Mentor: Dr. Vanessa Pitz, Integrative Neurogenomics Unit, Laboratory of Neurogenetics and Center for Alzheimer’s and Related Dementias, National Institute on Aging, National Institutes of Health.

Date/Time: August 22nd, 2024 at 1:20pm.

Abstract: Parkinson’s Disease (PD) is a progressive neurological disorder impacting over 1% of older adults, significantly affecting motor function and overall quality of life. Our study explores the genetic interactions between PD and three common comorbidities: Depression (affecting 40-60% of PD patients), Type 2 Diabetes (20-30%), and Cardiovascular Disease (50%). Utilizing sequencing data from the UK Biobank and the All of Us Research Program, we performed Genome-Wide Association Studies (GWAS) with REGENIE to identify both rare (MAF < 0.01) and common (MAF > 0.01) genetic variants linked to PD and these comorbidities.

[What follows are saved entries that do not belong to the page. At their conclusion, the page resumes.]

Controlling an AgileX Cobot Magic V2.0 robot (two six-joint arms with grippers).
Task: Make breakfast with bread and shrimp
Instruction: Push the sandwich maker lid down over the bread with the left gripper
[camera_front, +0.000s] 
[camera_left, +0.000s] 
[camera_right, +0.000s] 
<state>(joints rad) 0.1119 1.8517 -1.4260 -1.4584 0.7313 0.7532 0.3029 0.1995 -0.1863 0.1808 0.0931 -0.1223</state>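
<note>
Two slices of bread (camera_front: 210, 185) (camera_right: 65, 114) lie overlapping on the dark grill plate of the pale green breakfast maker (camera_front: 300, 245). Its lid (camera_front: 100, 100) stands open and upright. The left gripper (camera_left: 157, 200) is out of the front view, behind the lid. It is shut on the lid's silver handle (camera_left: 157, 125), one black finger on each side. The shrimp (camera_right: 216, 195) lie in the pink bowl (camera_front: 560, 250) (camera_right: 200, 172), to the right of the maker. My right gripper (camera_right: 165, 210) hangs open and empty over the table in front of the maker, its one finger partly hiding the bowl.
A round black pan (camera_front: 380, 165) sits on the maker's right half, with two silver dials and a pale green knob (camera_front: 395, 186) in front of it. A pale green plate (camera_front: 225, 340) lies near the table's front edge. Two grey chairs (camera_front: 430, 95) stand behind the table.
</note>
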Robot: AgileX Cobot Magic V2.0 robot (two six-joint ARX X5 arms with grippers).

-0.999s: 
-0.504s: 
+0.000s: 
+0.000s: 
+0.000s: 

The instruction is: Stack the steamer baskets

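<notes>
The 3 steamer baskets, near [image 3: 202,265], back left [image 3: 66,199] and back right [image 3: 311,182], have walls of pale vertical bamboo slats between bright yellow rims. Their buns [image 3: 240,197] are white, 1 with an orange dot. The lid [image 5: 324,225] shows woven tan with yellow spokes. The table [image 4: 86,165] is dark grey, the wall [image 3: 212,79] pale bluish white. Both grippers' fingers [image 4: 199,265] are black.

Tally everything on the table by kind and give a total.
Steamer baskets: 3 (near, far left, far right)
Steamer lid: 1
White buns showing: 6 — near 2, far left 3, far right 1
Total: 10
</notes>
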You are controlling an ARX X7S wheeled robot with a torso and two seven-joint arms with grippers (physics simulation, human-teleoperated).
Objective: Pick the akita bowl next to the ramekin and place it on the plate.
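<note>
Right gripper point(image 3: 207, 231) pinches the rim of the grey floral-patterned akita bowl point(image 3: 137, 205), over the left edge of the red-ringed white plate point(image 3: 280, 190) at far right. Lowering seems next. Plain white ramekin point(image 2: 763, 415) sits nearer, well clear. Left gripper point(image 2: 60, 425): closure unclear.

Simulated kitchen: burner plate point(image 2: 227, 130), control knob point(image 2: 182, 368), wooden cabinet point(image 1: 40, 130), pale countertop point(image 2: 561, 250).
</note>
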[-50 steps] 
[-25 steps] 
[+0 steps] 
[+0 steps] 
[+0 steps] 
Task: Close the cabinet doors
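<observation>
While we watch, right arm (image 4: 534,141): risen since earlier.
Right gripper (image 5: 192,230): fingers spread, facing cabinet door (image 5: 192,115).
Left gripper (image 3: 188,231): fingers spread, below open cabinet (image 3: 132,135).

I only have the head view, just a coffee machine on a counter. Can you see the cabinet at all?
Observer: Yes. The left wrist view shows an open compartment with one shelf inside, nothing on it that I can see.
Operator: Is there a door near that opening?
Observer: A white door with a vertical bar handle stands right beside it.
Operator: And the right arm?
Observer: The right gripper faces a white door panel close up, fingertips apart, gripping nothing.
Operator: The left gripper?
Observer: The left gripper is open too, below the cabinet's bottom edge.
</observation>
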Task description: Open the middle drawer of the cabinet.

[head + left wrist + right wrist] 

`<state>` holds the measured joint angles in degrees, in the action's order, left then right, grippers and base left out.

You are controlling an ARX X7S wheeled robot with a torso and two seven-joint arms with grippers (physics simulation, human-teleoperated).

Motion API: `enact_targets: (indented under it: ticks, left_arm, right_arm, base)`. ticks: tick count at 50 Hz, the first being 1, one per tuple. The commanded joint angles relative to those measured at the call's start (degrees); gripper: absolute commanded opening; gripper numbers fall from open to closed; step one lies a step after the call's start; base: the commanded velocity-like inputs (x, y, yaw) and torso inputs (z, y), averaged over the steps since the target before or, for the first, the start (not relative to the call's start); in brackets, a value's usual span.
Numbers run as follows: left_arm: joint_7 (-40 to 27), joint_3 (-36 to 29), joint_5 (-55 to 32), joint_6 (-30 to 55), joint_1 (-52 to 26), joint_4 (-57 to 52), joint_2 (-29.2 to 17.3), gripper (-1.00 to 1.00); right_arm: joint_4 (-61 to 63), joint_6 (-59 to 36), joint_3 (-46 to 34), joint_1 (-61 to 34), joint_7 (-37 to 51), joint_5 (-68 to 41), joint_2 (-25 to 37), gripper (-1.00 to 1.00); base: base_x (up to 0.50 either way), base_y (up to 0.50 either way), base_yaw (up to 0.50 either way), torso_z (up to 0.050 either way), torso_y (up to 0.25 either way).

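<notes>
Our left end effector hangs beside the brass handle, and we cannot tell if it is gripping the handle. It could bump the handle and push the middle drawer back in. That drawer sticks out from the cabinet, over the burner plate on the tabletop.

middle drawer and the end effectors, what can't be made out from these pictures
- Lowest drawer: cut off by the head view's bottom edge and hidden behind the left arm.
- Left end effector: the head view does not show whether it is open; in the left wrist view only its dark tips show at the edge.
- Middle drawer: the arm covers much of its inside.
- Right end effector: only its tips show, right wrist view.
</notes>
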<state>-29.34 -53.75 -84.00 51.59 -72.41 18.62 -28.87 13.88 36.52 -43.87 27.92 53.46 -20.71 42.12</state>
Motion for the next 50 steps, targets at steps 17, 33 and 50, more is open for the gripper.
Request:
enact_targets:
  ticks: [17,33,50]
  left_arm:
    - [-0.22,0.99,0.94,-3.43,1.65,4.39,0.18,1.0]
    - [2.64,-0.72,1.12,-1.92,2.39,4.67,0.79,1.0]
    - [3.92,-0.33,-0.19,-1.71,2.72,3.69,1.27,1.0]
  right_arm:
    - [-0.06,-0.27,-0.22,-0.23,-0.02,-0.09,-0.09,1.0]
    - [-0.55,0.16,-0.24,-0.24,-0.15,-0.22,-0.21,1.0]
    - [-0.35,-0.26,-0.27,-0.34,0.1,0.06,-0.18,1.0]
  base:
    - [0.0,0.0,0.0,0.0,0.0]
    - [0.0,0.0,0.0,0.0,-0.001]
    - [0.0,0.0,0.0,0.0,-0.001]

Our analysis identified several significant rare variants associated with each comorbidity in the individual datasets, including a notable common variant in the RAB6A gene within the Type 2 Diabetes cohort, which has been experimentally linked to disrupted neurite outgrowth. However, individual dataset analyses suffered from limited statistical power and genomic inflation, prompting us to conduct a meta-analysis to address these issues.

The meta-analysis reduced genomic inflation and improved statistical power but did not reveal significant SNPs across the combined datasets. This suggests that there may not be a strong genetic component contributing to the development of PD in individuals with these comorbidities, or vice versa.